Mortgage Daily

Published On: January 1, 1970

LOS ANGELES — The Federal Reserve’s latest effort to prop up the economy has dropped mortgages into once-unthinkable territory, with 30-year fixed-rate loans available for less than 4 percent — a record low.

For people lucky enough to still have their credit ratings, bank accounts and home equity in good shape, the change means the opportunity to refinance at rates that once seemed unimaginable.

“I can remember when I thought 7 percent was a great loan,” said Roger Hornbaum, a retired city of Orange, Calif., employee who has already refinanced his home on California’s Central Coast twice since purchasing it last year. “Maybe I’ll be getting another call from [my mortgage broker] and be trying it again sometime soon.”

Hornbaum’s broker, Jeff Lazerson of Laguna Niguel, Calif., said clients who pay closing costs and a 1 percent fee to him are refinancing into 30-year fixed-rate loans at 3.75 percent.

Of course, these days many people are in no position to buy or refinance a home. Many can’t meet the stringent lending standards that have prevailed since the housing bust and bank bailout, or they owe so much more than their house is worth that they can’t get a new loan at a better rate.

“The phone is ringing off the hook with people who want to refinance,” said loan officer Darin Hardin at Premier Mortgage Group in Ladera Ranch, Calif. “But the property values just aren’t there.”

The record low rates are driven by the Fed’s announcement last week that it would load up on purchases of long-term government bonds and mortgage securities. The extra demand was intended to drive down long-term interest rates, including those for home loans — and it worked.

For a 30-year fixed-rate mortgage, the typical rate for solid borrowers was 4.01 percent last week and early this week, according to mortgage finance giant Freddie Mac. That’s below the record low of 4.08 percent set in 1950 and 1951.

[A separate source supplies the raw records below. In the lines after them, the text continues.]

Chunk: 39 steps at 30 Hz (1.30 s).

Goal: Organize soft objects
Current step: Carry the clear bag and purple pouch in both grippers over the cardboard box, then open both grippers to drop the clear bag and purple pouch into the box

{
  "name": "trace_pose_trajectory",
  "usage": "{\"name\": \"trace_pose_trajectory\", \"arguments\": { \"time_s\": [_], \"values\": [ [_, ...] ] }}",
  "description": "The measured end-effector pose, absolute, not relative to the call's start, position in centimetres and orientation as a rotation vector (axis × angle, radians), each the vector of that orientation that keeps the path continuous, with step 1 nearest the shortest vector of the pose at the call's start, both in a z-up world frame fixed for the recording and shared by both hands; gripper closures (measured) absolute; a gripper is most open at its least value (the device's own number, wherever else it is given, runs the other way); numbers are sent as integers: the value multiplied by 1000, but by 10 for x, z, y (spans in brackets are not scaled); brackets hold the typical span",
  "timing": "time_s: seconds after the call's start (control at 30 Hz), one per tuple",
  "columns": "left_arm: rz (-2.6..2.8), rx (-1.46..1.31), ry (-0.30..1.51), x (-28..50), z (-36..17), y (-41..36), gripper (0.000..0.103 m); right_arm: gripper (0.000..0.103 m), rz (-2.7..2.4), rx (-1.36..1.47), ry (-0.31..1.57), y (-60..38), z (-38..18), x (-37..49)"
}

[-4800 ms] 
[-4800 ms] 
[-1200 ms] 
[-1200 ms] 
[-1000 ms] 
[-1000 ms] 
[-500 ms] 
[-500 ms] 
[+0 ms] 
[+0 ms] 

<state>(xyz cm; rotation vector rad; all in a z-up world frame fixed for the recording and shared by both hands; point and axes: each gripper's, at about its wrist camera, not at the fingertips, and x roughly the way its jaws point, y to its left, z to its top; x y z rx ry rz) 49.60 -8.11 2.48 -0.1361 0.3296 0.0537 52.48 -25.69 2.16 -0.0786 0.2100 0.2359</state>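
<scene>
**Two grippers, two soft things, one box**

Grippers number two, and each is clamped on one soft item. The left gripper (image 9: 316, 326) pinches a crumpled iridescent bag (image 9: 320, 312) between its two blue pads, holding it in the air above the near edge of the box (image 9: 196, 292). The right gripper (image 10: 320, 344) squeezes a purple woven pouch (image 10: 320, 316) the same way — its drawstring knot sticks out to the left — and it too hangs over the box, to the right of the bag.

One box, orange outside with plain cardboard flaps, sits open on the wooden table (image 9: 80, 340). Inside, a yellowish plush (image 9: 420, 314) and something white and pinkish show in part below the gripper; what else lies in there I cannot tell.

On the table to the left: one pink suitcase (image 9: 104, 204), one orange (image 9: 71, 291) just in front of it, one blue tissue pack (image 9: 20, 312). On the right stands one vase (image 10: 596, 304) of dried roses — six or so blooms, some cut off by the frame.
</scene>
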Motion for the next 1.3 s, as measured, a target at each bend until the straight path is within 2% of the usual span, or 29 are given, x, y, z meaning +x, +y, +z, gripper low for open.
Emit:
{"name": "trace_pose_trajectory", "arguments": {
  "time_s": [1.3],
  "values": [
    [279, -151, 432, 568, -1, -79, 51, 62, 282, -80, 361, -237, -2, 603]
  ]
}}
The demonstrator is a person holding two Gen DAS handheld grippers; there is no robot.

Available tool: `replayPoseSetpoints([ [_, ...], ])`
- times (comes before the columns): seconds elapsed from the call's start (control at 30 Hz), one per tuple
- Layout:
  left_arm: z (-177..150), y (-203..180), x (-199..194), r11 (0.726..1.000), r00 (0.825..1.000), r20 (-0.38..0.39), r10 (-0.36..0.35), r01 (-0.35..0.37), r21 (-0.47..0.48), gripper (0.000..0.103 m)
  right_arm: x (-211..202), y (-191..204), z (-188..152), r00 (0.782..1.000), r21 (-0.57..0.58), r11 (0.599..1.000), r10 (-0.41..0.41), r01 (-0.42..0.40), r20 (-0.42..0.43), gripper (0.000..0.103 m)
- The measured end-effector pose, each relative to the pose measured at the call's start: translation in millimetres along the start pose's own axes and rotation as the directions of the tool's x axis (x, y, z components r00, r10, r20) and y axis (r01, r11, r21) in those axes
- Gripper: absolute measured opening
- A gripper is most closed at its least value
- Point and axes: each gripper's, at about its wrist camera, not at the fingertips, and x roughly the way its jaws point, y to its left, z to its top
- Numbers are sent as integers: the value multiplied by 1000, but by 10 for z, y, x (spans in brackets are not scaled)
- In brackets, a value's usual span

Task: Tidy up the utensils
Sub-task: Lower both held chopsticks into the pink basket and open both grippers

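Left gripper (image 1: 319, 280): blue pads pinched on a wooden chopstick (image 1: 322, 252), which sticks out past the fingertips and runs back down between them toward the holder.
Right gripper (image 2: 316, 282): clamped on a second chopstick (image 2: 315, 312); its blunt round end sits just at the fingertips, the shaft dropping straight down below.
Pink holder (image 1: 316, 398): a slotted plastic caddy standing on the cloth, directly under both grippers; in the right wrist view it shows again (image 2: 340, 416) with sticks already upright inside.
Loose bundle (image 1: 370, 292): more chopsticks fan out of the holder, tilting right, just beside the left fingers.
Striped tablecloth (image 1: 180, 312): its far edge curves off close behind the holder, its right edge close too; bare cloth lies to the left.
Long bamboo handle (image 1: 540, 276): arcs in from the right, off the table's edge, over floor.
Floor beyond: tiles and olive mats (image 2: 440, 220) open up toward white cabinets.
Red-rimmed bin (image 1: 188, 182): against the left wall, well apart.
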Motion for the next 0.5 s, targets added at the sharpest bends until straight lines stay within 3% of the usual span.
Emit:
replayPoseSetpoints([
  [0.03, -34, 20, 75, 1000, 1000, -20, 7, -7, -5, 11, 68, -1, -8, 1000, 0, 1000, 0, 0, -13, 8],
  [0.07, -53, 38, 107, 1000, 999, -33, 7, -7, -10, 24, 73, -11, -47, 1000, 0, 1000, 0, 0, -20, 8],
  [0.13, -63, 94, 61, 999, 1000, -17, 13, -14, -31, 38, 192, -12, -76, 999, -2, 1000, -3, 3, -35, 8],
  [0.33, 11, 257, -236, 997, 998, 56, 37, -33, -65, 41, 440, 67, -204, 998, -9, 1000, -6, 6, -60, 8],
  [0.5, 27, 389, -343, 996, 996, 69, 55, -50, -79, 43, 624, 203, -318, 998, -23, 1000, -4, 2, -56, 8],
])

Mortgage professionals said many companies were making loans slightly more expensive after the announcement because their loan pipelines were full of more refinance requests than they could easily handle.

But should the 10-year Treasury yield stay low, there appears to be room for mortgage rates to fall further, industry experts said.

Refinancing mortgages at lower rates should help stimulate the economy by putting more spending money in borrowers’ pockets. Lowering the rate on a 30-year $350,000 mortgage to 4 percent from 5.5 percent would cut payments by about $3,800 a year.

Mindful of that fact, the Obama administration is trying to encourage greater use of a program that allows borrowers with loans backed by Freddie Mac and Fannie Mae to refinance up to 125 percent of their home’s value. The borrowers must have kept payments current on the underwater loans to qualify.

According to the Mortgage Bankers Association, more than three-quarters of all home loan applications are now for refinances, although the volume is more of a boomlet than a boom. As rates sank toward 4 percent recently, borrowers were refinancing their loans at about half the pace seen in early 2009, when rates cracked the 5 percent barrier for the first time since 1956.

Jay Brinkmann, chief economist for the mortgage trade group, said the torpid housing market had produced few new purchase loans in recent years that would be good candidates for refinancing. What’s more, many people already have refinanced at rates less than 4.5 percent or simply never intend to replace an old loan.

“We’ll have to see what happens this week with the [latest big] rate drop,” Brinkmann said. “Until a few weeks ago, rates were just back to where they were this time last year.”

Meantime, mortgage borrowing to finance home purchases continues to lag despite the record low rates and home prices that in many areas are down more than 30 percent from their 2006 peaks. Plenty of families are too stressed out financially to buy. Others are leery that housing prices could crater again in a double-dip recession.

With a 1-year-old daughter, Joseph and Allison Dillard would normally be prime candidates to stop renting and buy a house.

He is a software engineer and she has a master’s degree in mathematics that should allow her to find work when their daughter is older. They have saved enough money for a 20 percent down payment, she said. And they have been pre-approved for a loan through Hardin, the Ladera Ranch mortgage banker.

Having looked at homes off and on since early this year, the Dillards stepped up the search this month after Joseph settled into a better new job at Google Inc.’s offices in Irvine, Calif. But they haven’t taken the plunge into ownership.

“The mortgage rates are so low but we’re worried, because we don’t know much further housing prices will fall,” said Allison, 30. “We’re trying to gauge the potential risks and benefits.”

In any case, the Dillards figure, the economy’s precarious state means they’ll have at least another year before interest rates rise significantly.

“It doesn’t seem like they’ll be jumping up any time soon,” she said. “So that’s not motivating us to do anything right away.”